- Fani narzekają, że biorę udział w programie, a ja po prostu szukam żony. Może po programie uda się. Każdy szuka miłości – żartuje Mozil. – Tak naprawdę cieszę się, że biorę udział w programie. Nie mogę doczekać się kolejnych castingów – dodaje.
"Z Kubą i Mają trzymamy sztamę"
Show "X Factor" prowadzi Jarosław Kuźniar, a w jury, prócz Czesława Mozila, zasiadają: Maja Sablewska i Kuba Wojewódzki.
- Z Kubą i Mają trzymamy sztamę. Jest bardzo miło. Kuba jest już starszym panem, ma swój wiek. Trzyma program fajnie. My z Mają szybko się odnaleźliśmy w tych fotelach – śmieje się Mozil. – Program to dla mnie wyzwanie i fajna zabawa, choć to wszystko bardzo poważne, bo chodzi o los młodych ludzi – dodaje.
"Śpiewają z całego serca"
Artysta uważa, że na castingach pojawiło się wiele talentów.
- Przyszli młodzi i starsi, którzy są bardzo muzykalni. Pojawiło się dużo osobowości. To program rozrywkowy. Należy pokazać, jacy jesteśmy różni i kolorowi, więc dlatego jest dużo śmiechu i emocji – podkreśla Mozil. - To jest cudowne, gdy pani przychodzi i śpiewa z całego serca. Może to nie jest to, czego szukamy, to nie jest przyszła polska gwiazda, ale na pewno wypływa to z serca i to jest dobre – zaznacza Mozil.
"Wybierajcie proste piosenki"
Warszawski casting do programu "X Factor" odbędzie się już 4 i 5 lutego w Teatrze Dramatycznym.

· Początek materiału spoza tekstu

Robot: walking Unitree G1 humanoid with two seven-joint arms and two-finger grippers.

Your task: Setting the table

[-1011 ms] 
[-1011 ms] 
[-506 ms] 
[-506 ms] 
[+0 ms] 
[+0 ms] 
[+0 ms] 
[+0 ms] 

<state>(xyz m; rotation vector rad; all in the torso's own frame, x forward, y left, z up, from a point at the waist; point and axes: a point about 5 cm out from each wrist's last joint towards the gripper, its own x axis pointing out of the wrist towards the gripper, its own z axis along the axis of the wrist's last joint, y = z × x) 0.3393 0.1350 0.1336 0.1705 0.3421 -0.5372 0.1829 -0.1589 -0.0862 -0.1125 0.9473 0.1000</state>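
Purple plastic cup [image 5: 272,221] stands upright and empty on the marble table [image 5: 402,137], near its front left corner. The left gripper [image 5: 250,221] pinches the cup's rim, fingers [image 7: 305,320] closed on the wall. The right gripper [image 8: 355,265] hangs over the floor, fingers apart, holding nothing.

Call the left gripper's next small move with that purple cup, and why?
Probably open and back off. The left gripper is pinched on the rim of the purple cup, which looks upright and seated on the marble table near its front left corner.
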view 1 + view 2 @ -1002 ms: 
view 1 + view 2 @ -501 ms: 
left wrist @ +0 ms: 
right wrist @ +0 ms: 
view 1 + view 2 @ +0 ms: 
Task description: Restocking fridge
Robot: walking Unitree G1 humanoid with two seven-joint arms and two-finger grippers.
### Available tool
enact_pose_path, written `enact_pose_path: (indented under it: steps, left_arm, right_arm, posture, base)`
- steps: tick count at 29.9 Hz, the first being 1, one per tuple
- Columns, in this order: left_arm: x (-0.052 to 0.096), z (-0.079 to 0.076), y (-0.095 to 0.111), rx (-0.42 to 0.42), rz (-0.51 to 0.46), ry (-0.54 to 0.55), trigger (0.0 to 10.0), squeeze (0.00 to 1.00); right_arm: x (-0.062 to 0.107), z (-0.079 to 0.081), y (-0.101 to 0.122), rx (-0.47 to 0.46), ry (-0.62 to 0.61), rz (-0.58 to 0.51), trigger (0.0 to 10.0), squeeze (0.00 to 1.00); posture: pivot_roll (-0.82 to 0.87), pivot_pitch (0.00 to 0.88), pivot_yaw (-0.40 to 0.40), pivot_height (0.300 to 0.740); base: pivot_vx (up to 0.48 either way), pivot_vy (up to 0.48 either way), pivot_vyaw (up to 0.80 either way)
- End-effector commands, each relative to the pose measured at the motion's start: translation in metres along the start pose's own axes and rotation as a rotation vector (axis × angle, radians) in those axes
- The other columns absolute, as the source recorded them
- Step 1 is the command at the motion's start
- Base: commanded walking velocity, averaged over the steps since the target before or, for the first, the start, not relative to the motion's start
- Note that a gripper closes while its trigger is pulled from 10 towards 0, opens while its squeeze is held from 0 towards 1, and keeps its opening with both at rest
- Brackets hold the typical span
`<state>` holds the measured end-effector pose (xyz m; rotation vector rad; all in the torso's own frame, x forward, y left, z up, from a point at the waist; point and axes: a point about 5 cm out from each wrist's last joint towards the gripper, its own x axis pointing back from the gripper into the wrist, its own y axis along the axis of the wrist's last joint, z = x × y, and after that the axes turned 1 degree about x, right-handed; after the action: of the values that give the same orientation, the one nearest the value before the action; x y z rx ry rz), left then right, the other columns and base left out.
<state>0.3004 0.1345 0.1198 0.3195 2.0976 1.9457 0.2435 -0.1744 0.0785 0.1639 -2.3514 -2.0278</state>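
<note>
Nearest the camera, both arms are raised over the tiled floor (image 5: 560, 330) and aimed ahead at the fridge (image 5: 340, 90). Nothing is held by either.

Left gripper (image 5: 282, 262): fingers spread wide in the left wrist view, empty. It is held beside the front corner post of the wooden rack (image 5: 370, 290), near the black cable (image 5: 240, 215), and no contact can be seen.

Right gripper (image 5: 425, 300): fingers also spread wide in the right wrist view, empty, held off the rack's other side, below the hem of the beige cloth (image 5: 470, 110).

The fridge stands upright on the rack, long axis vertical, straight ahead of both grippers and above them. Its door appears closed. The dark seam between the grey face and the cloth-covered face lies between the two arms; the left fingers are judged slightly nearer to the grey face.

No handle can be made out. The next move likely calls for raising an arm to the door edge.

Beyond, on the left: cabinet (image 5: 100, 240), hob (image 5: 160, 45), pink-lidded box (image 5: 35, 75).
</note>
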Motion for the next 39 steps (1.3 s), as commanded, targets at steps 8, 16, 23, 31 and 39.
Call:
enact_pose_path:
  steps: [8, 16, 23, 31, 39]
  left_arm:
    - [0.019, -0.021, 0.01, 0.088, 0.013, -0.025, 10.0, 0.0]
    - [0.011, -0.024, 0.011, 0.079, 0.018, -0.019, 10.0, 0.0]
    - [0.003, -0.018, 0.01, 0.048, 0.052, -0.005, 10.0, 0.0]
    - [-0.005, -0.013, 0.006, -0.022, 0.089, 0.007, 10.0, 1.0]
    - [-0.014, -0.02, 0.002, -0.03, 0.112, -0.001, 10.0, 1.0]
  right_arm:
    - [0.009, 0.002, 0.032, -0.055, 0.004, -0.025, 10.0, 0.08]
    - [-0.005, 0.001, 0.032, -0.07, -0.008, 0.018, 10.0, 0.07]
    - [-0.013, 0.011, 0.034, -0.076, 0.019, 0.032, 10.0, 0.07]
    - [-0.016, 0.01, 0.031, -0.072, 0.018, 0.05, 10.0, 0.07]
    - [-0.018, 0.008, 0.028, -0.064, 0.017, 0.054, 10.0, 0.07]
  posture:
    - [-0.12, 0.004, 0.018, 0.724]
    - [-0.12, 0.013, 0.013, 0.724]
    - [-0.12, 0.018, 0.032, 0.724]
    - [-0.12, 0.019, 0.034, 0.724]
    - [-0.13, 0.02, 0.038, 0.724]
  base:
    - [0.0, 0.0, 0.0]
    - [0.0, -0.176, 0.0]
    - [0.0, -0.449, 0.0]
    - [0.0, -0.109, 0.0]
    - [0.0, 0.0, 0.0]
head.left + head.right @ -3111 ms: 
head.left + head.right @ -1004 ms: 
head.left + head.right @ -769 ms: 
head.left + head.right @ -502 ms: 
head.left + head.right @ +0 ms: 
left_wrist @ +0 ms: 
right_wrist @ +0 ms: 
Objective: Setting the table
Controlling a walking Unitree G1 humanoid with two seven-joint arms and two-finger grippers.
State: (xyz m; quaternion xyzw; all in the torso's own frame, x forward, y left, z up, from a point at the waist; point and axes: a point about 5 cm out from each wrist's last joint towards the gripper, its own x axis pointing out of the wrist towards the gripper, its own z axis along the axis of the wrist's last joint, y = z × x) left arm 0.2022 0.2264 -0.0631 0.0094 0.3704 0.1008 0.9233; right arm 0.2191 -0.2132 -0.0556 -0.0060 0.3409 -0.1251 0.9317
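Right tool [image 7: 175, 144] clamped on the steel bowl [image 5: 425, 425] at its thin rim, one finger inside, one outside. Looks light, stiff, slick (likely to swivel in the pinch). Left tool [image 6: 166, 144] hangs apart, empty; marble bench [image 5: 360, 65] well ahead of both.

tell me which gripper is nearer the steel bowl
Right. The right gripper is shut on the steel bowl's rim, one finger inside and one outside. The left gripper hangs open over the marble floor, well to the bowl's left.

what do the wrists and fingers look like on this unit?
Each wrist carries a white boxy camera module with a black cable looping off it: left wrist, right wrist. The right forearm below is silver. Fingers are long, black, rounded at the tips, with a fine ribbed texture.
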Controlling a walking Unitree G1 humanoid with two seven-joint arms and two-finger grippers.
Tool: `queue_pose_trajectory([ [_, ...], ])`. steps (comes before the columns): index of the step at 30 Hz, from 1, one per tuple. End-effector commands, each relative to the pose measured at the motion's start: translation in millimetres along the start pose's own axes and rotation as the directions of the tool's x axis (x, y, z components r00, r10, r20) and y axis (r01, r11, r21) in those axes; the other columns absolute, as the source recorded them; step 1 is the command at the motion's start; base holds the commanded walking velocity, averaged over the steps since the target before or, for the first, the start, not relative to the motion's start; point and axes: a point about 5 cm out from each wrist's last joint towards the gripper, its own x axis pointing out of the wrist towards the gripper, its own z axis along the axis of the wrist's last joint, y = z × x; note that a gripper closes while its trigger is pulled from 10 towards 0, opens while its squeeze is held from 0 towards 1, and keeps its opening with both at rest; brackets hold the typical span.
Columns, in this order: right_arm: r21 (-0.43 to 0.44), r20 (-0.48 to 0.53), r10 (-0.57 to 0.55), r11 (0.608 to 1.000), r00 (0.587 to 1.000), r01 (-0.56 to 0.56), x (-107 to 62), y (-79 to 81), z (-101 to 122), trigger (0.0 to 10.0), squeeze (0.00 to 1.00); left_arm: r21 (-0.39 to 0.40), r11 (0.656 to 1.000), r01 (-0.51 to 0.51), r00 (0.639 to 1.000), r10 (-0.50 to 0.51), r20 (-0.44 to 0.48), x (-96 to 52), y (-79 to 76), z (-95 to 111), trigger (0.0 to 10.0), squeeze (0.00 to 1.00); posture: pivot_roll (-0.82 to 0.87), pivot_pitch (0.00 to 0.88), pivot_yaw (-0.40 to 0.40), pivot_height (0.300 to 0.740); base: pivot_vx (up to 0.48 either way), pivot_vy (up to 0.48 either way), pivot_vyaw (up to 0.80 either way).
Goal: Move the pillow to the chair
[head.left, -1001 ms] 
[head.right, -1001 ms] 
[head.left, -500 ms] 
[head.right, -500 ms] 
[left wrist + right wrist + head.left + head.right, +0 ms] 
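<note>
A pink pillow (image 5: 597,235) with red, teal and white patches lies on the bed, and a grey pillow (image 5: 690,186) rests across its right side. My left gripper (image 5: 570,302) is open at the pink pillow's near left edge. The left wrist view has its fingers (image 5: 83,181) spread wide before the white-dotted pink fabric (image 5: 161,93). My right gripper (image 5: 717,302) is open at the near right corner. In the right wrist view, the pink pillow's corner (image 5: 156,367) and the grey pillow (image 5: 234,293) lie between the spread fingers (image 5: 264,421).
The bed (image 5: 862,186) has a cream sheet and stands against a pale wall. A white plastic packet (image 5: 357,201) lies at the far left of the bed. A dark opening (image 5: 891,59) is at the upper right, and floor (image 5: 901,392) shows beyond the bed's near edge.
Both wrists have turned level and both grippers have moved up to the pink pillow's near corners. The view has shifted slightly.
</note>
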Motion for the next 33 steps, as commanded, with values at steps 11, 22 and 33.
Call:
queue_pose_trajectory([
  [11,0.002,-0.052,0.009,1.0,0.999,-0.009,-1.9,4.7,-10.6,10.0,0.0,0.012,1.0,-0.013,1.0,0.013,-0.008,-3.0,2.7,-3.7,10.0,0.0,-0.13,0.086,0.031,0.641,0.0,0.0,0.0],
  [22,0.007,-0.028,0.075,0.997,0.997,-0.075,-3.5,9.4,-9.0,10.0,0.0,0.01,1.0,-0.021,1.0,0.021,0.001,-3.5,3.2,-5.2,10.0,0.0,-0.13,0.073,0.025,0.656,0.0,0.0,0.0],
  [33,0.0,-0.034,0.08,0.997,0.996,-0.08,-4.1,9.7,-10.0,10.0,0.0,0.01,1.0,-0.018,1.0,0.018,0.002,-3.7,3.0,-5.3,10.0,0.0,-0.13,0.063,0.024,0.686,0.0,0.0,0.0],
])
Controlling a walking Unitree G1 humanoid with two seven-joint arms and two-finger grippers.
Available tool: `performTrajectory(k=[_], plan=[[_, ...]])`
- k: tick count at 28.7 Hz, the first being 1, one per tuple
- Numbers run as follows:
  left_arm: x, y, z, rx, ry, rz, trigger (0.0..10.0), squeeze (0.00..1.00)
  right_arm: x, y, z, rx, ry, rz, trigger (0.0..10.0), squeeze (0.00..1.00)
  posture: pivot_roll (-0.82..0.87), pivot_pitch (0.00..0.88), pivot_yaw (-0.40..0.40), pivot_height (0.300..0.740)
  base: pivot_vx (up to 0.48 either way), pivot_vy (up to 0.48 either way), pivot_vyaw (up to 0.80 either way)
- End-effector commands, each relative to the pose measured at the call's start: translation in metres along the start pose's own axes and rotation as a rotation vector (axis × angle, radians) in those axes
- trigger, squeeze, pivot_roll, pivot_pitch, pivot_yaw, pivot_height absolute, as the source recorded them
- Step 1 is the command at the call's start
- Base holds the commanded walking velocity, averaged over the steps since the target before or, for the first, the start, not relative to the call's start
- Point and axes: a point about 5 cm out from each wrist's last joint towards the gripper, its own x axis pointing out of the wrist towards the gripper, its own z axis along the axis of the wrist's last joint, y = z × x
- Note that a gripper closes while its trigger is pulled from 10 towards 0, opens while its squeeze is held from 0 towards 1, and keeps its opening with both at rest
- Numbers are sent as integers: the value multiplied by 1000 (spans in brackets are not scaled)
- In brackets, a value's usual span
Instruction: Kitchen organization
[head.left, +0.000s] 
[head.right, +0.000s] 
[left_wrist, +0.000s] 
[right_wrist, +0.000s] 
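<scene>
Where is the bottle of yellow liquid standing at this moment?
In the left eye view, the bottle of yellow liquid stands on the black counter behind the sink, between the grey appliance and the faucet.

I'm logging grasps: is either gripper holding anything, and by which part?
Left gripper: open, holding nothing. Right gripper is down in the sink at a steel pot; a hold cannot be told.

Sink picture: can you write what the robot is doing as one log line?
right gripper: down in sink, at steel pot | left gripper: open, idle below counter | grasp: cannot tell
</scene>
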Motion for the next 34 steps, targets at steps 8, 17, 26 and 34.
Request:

- Jestem takim jurorem, który w ciągu tych dwóch minut, kiedy ktoś występuje, potrafi skreślić go, zakochać się w nim i po chwili znów go skreślić. To wyzwanie, nie jest to łatwe. Próbuję być szczerym – przyznaje Mozil. - Nie wystarczy nauczyć się piosenki przed lustrem. Szybko da się odkryć ściemę. Potrzebne są uczucia. Wybierajcie proste piosenki, nie muszą to być trudne wokalnie utwory. Nie musi to być od razu Areta Franklin – dodaje.